India vs. Big Pharma: Patents vs. Patients
Tags: big pharma, cancer drugs, Gleevec, Glivec, india, patent policies in emerging markets, patients vers;us patents
(Source: Reuters) – India’s Supreme Court will soon rule in a case that could change the game in the country’s healthcare sector. Novartis AG –pretty much playing Big Pharma’s hand in this instance– has gone after India’s patent office for being overly protective of its country’s global role as a supplier of low-cost generic medicines. Specifically, the Indian patent office has refused to grant Novartis a patent on the company’s cancer drug, called Glivec. Novartis claims that the drug embodies more than enough new and unique intellectual property (IP) to qualify for protection. But the Indian patent office claims that Glivec is nothing more than an amended version of a known compound. Haven’t we heard this before?
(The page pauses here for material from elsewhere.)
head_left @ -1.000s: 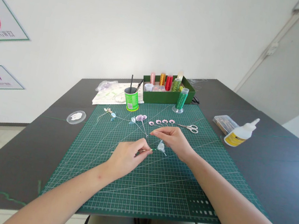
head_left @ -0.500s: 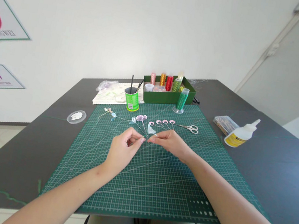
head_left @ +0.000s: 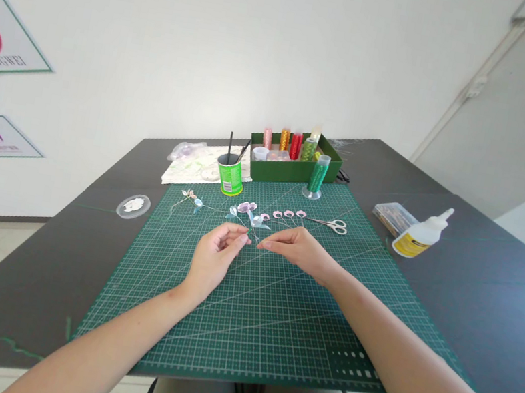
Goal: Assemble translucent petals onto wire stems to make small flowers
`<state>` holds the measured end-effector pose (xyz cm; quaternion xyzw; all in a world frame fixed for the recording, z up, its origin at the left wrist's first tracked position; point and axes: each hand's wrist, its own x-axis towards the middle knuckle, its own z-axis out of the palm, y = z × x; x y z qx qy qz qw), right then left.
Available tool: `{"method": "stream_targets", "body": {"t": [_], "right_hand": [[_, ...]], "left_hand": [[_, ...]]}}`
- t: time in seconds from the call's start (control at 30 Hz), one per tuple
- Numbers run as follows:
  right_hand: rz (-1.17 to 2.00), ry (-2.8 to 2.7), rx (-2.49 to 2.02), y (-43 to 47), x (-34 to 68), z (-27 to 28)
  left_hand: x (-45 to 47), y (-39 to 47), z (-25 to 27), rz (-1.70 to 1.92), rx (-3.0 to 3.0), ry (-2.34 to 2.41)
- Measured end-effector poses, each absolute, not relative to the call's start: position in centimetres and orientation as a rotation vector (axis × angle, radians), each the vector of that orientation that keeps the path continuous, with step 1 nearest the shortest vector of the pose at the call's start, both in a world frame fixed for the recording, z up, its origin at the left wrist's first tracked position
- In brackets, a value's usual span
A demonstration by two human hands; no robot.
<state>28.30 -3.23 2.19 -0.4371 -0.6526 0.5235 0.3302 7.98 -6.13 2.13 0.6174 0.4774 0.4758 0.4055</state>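
Above the cutting mat [head_left: 241,315], a small flower with pale blue petals [head_left: 258,221] stands on a thin wire stem [head_left: 254,234] between my hands. My left hand [head_left: 218,251] is closed, thumb and forefinger pinched at the stem. From the other side, my right hand [head_left: 296,250] pinches at the stem's lower end; any thread there is too fine to make out. Just beyond my fingers lie a purple flower [head_left: 246,207] and a light blue one [head_left: 233,212]. Several pink ring-shaped petals [head_left: 288,214] on wires form a row to the right.
White-handled scissors [head_left: 337,225] lie right of the petals. Behind stand a green cup [head_left: 230,177] with brushes, a thread spool [head_left: 317,178] and a green box [head_left: 272,171] of spools. A glue bottle [head_left: 421,235] stands right, a small dish [head_left: 133,206] left.
The pale blue flower has swung up and left, its petals now spread above my fingers. My left hand has shifted slightly left, so the fingertips are a little further apart.
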Motion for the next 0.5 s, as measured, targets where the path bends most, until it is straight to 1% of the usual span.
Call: {"method": "stream_targets", "body": {"t": [0.23, 0.37, 0.43, 0.5], "right_hand": [[1.398, -1.678, -1.160, -3.5, 28.1, 2.5], [1.426, -1.529, -1.171, -3.3, 27.9, 2.0], [1.317, -1.459, -1.210, -2.9, 28.0, 1.4], [1.082, -1.458, -1.283, -2.5, 28.2, 0.8]], "left_hand": [[8.0, -5.9, 2.1, 1.215, 1.524, 1.192], [7.9, -5.8, 2.2, 1.212, 1.503, 1.185], [7.9, -5.8, 2.2, 1.206, 1.492, 1.185], [7.9, -5.8, 2.2, 1.202, 1.479, 1.181]]}}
If the patent office sides with Novartis, it will be regarded as a blow to the country’s generic drugmakers who supply medicine to 1.2 billion Indians and to other poorer nations across the world. India takes pride in its reputation as “pharmacy to the developing world,” but Big Pharma aims to put a stake in the ground, as it is wary of what it sees as “lax protection” for its IP.
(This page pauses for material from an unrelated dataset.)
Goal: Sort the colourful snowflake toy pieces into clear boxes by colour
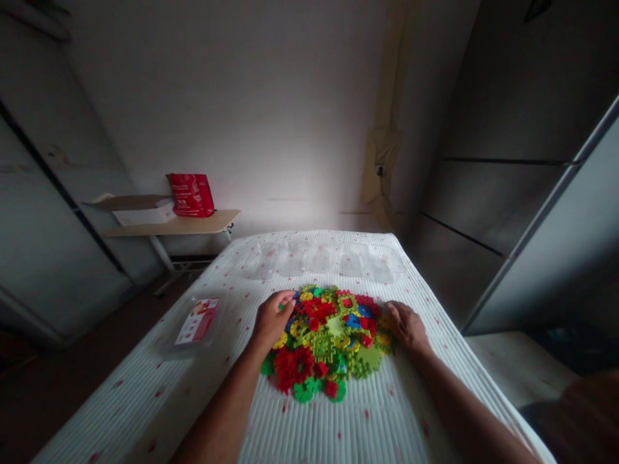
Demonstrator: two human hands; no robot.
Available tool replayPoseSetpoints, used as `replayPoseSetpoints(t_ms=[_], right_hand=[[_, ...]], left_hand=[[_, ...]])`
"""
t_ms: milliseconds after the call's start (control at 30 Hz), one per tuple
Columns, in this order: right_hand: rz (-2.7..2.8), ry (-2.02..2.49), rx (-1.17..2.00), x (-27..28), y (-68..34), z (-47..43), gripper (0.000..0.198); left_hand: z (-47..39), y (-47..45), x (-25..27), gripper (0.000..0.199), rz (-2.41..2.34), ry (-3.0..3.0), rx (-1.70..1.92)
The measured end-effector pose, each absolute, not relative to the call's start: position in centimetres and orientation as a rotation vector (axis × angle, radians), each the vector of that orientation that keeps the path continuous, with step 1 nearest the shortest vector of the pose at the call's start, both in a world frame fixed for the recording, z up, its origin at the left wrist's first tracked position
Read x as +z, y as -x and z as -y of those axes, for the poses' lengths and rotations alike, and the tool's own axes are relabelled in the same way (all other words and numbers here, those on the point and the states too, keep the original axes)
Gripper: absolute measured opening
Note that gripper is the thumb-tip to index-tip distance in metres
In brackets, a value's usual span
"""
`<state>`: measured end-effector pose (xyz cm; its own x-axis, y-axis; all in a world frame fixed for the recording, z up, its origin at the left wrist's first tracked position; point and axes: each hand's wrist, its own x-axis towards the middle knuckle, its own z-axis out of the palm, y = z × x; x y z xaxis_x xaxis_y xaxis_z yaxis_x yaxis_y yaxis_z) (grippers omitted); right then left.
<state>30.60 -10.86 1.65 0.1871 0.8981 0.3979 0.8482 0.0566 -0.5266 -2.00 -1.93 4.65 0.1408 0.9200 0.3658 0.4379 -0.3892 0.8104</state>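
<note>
A heap of plastic gear-shaped and flower-shaped building pieces (pixel 333 326) in red, yellow, green and blue lies on the white quilted cover. At the heap's left edge is my left hand (pixel 275 317), fingers loosely bent and resting against the outer pieces. My right hand (pixel 407 325) cups the opposite edge, its fingertips by some yellow pieces. Neither hand visibly lifts a piece; parts of the fingers are hidden. Beyond the heap stand several clear plastic containers (pixel 318 258) in a row.
A clear plastic lid (pixel 169 341) with a red and white label (pixel 198 320) lies to the left. Against the wall, a small side table (pixel 207 223) holds a white box (pixel 145 214) and a red bag (pixel 192 195). A grey cabinet (pixel 483 193) stands on the right.
</note>
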Motion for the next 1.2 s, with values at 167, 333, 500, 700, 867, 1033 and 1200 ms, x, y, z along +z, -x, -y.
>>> replayPoseSetpoints(t_ms=[167, 333, 500, 700, 867, 1033, 1200], right_hand=[[1.707, 1.762, -0.019, 1.2, -30.7, 10.7, 0.045], [1.749, 1.799, -0.037, 0.9, -30.9, 10.5, 0.041], [1.747, 1.837, -0.035, 0.9, -30.7, 10.4, 0.035], [1.734, 1.883, -0.03, 1.1, -30.6, 10.4, 0.029], [1.723, 1.883, -0.05, 1.0, -30.5, 10.4, 0.025], [1.748, 1.885, -0.07, 0.8, -30.6, 10.4, 0.025], [1.752, 1.902, -0.062, 0.7, -30.7, 10.3, 0.024]], left_hand=[[1.5, 5.2, 2.0, 0.035, -1.527, -1.852, 1.166], [1.4, 6.1, 0.6, 0.04, -1.559, -1.735, 1.21], [1.3, 6.0, 0.3, 0.044, -1.546, -1.672, 1.222], [1.3, 6.2, 0.1, 0.047, -1.558, -1.644, 1.228], [1.3, 6.3, 0.2, 0.048, -1.564, -1.608, 1.227], [1.7, 6.2, 0.9, 0.046, -1.52, -1.53, 1.25], [1.6, 6.3, 0.8, 0.044, -1.459, -1.492, 1.27]])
“The stakes are very high on both sides,” said Leena Menghaney, a manager in New Delhi for Medecins Sans Frontieres (MSF), which relies on Indian-made generic drugs to treat AIDS and other diseases in Africa and many poor countries. By the way, Glivec, known as Gleevec in the United States, was approved in 2001 and can cost $70,000 a year. Discount programs mean it is available for a lot less in poor countries and in India more than 95 percent of patients receive it free of charge under a company donation scheme, so if you’re asking what’s the big deal here, well…
“The patent for Glivec is not really the issue here. It is just an example of us wanting very clear legal clarity about what kind of innovation is patentable,” Paul Herrling, head of the Novartis Institute for Tropical Diseases, told Reuters. The institute is a unit of the pharmaceutical company that focuses on diseases in the developing world. In contrast to other countries, India’s patent law prohibits patents on a newer form of a known drug unless it offers a significant advance in efficacy. The aim is to prevent “evergreening”, or adding new patents that tweak a product to extend exclusivity. Novartis argues this does not apply to Glivec, since the initial patent was for a version of the drug that needed a major re-design to make it effective. Emerging market economies are increasingly wary about ceding too much market power to Western drug-makers who are targeting their expanding middle classes as an important growth market at a time when their U.S. and European sales are flagging.
This is all about balancing patents against patients, Menghaney of MSF believes. Frankly, I don’t like that argument much at all, but she may be right. It reminds me a of the logic behind the recent SCOTUS ruling. Apparently, Courts don’t make decisions simply based on the merits, legality or precedents supporting one of the arguments being made. Rather, they look at the entire context, account for public opinion, marry the two and sets out to rule in a way that can be tied back.
This case should be about what is/isn’t patentable in the drug-making world –that’s all. But the highest courts in the developing world have paid attention to the way we’ve “done it” in the developed world. And they think they can do a better job. Are they wrong?